Jacob was driving the Honda Civic with Avery, Cassidy and Leticia in passenger seats. West Valley City police Sgt. Mike Powell said the Civic was travelling north on 5600 West through the intersection with 4100 South when, for unknown reasons, the car veered into the southbound lanes, colliding with a Toyota Corolla.
The driver of the Corolla, 40-year-old Monica Hood, sustained serious injuries and was transported to a hospital by ambulance.
Witnesses say a third vehicle caused the northbound car to swerve out of control.
Larry Kent, who was stopped at the traffic light and heard the impact, said an eyewitness told him the students' car was going through the intersection when another car ran the light and turned in front of the student's vehicle, causing the student to swerve. The witness told Kent the students' car started to spin out of control and collided with the woman's southbound car.
The car that ran the red light apparently did not stop.
Powell would not confirm whether police are looking for a third car.
"We're looking at any and all possibilities," Powell said.
Nick Collins, who works at a nearby Smiths gas booth, said he heard a loud impact and squealing tires. He looked out and "saw the car mangled."
Collins said he called 911 as he ran to the scene. When he arrived, Collins said he saw "two people [lying] limp" in the student's car and knew "it was really bad."
Hunter High student Francisco Andrade said the two victims had just left school to go to lunch. Andrade said he was stopped at the traffic light when he heard a loud bang and saw a big cloud of smoke.

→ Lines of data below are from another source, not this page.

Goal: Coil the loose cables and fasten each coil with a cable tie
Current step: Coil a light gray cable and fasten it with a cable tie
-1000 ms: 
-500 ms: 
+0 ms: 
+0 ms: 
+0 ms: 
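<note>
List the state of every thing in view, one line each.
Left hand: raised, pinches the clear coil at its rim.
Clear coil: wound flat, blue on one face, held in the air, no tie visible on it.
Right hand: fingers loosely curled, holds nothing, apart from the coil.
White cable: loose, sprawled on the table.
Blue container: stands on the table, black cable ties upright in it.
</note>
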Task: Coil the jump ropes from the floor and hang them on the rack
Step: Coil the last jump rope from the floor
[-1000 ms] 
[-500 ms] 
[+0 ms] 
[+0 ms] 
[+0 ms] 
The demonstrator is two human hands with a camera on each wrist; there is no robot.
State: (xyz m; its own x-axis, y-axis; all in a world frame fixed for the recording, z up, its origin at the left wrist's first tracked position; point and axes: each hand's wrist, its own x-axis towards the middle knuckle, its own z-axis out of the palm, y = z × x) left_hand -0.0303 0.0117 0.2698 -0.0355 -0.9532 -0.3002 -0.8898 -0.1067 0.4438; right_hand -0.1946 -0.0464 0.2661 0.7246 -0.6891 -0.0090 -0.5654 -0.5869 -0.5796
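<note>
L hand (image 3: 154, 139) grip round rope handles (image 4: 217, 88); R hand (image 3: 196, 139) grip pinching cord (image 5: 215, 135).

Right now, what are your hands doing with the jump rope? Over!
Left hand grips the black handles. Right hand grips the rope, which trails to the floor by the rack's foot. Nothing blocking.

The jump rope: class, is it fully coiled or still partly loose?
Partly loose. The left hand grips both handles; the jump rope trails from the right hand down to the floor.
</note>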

"It didn't look good from the start," he said.
A vigil was held 7 p.m. at Hunter. About 200 students and parents attended.
Patricia Armijo, the 34-year-old sister of the victim, said her father died in 2007 from heart problems. Her father instilled a love of cars into his family and Jacob Armijo and a brother had been building and improving the Civic from new and used parts.
Jacob Armijo had talked of getting work in auto body repair after high school, his sister said. He had also talked about working in graphic design, Patricia Armijo said.
Patricia Armijo wants police to determine whether a third car had a role in the accident.
"I hope this guy comes forward," she said.
Avery inherited his father's love of sports and often wore a Chicago Bears jersey to school, said his aunt, Melissa Jordan. Avery was already as big as some football players. He was 6 feet 3 inches tall with broad shoulders.
"Most people would look at him and be scared," Jordan said, "but the minute he opened his mouth he had the biggest heart."
Chris Kendall, a 17-year-old Hunter student, laughed as he remembered Avery's sense of humor and his impressions of teachers.
"He walked straight out of class and started re-enacting what the teacher was talking about," Kendall said.